### DATA FOR ANALYSIS
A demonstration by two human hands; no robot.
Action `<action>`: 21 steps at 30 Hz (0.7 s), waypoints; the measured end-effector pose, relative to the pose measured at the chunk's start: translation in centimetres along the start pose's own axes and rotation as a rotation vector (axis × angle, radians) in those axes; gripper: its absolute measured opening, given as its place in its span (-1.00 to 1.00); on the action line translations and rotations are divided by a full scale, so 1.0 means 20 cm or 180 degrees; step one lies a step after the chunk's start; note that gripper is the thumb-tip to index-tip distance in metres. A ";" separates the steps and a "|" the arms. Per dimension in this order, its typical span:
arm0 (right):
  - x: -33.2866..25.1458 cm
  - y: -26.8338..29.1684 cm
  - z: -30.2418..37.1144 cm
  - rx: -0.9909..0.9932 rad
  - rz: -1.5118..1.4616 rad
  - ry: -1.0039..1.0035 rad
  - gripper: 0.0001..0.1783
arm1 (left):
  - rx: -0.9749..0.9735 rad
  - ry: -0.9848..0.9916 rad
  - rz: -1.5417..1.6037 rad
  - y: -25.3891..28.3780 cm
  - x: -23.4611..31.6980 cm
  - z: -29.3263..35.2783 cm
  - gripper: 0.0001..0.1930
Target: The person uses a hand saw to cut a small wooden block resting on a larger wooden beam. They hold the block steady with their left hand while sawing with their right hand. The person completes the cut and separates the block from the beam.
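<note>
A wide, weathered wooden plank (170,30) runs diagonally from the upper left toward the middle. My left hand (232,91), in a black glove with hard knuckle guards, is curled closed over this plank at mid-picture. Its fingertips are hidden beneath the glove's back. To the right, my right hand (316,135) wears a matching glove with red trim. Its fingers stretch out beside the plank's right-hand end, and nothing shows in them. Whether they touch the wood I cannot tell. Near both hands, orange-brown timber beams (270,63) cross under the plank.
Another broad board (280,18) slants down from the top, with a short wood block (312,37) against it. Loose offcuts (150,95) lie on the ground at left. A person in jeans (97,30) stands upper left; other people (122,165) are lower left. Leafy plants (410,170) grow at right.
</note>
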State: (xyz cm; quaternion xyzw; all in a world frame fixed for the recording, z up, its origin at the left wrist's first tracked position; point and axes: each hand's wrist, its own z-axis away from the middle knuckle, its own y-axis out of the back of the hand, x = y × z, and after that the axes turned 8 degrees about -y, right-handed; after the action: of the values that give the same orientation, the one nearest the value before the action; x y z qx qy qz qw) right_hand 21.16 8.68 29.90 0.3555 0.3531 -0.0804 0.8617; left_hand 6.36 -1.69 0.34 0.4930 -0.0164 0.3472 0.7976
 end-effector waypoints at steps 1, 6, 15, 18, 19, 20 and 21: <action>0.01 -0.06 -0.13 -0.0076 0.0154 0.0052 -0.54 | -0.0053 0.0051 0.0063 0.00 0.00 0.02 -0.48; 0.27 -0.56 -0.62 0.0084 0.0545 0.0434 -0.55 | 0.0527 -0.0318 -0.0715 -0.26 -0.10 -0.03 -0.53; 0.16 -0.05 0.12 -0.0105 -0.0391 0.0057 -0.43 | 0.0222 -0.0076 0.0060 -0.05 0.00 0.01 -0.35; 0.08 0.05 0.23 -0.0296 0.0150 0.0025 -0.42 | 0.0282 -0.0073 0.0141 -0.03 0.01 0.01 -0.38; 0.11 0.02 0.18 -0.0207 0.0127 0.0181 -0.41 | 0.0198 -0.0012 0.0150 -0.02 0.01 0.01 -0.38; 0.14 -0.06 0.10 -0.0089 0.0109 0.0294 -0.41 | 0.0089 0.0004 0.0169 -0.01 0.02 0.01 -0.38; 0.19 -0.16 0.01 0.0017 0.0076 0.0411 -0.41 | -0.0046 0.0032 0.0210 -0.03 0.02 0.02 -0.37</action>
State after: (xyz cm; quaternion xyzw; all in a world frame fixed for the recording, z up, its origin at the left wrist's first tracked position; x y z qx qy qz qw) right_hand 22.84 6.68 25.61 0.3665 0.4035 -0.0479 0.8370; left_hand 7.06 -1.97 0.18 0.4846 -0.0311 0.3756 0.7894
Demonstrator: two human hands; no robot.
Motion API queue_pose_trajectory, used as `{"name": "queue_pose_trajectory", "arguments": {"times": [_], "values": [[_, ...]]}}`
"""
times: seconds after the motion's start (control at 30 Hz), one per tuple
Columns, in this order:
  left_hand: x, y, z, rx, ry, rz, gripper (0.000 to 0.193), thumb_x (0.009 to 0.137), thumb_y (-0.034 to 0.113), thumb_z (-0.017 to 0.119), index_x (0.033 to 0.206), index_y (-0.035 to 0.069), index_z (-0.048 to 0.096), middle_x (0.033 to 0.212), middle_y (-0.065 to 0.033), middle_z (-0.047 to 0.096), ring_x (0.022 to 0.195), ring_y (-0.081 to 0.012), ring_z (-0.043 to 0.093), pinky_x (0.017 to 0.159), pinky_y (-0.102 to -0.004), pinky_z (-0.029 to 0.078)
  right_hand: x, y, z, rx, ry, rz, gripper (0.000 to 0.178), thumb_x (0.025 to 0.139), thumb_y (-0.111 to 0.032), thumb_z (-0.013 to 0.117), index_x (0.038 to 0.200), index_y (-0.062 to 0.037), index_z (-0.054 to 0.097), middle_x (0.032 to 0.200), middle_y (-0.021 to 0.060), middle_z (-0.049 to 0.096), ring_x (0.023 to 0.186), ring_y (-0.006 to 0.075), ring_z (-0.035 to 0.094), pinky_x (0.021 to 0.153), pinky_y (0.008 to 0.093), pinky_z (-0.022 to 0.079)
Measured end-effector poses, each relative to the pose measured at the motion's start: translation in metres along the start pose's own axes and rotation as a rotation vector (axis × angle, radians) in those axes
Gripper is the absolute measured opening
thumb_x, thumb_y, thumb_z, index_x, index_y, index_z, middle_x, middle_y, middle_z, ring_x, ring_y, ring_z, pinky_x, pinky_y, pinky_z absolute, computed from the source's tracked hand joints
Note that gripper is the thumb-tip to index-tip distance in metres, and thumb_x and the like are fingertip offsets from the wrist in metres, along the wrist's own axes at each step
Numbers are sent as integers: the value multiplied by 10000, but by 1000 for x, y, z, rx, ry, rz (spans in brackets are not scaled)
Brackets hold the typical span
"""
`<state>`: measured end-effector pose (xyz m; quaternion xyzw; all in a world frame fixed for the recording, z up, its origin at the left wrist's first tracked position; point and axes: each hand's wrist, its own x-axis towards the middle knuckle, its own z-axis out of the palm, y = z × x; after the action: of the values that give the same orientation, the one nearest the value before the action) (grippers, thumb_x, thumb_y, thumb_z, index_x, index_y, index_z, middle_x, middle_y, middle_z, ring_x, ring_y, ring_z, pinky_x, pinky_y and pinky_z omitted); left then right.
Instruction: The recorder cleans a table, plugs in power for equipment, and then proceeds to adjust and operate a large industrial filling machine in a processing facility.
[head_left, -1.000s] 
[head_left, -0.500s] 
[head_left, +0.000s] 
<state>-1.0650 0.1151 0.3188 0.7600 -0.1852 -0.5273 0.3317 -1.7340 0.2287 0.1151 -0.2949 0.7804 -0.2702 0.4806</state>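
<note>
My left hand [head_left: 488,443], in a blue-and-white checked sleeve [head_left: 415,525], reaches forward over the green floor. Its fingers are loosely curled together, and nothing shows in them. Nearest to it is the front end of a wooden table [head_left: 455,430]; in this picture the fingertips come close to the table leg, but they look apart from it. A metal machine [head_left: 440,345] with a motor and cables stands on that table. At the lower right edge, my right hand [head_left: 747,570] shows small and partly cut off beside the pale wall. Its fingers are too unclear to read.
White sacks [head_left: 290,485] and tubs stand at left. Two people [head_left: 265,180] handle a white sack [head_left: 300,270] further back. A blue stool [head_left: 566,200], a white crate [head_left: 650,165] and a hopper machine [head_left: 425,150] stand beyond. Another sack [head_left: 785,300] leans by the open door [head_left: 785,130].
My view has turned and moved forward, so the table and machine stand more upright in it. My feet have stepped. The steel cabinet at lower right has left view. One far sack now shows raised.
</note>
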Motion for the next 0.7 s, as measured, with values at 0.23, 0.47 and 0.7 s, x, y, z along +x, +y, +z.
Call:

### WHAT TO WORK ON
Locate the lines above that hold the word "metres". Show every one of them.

### TASK RESULT
Action `<action>`: 21 steps at 30 Hz (0.7 s), waypoints; the measured end-effector pose, relative to the pose measured at the chunk's start: translation in centimetres along the start pose's own axes and rotation as a rotation vector (axis × angle, radians) in those axes; gripper: its absolute measured opening, given as its place in its span (-1.00 to 1.00); on the action line translations and rotations are divided by a full scale, so 1.0 means 20 cm or 180 degrees; step one lies a step after the chunk's start; note that gripper is the thumb-tip to index-tip distance in metres. A ";" separates the steps and a "|" the arms. Per dimension in this order, its typical span:
Measured end-effector poses, each relative to the pose measured at the motion's start: translation in metres along the start pose's own axes and rotation as a rotation vector (axis × angle, radians) in those axes
Note that gripper is the thumb-tip to index-tip distance in metres, and thumb_x and the like are fingertip offsets from the wrist in metres, along the wrist's own axes at each step

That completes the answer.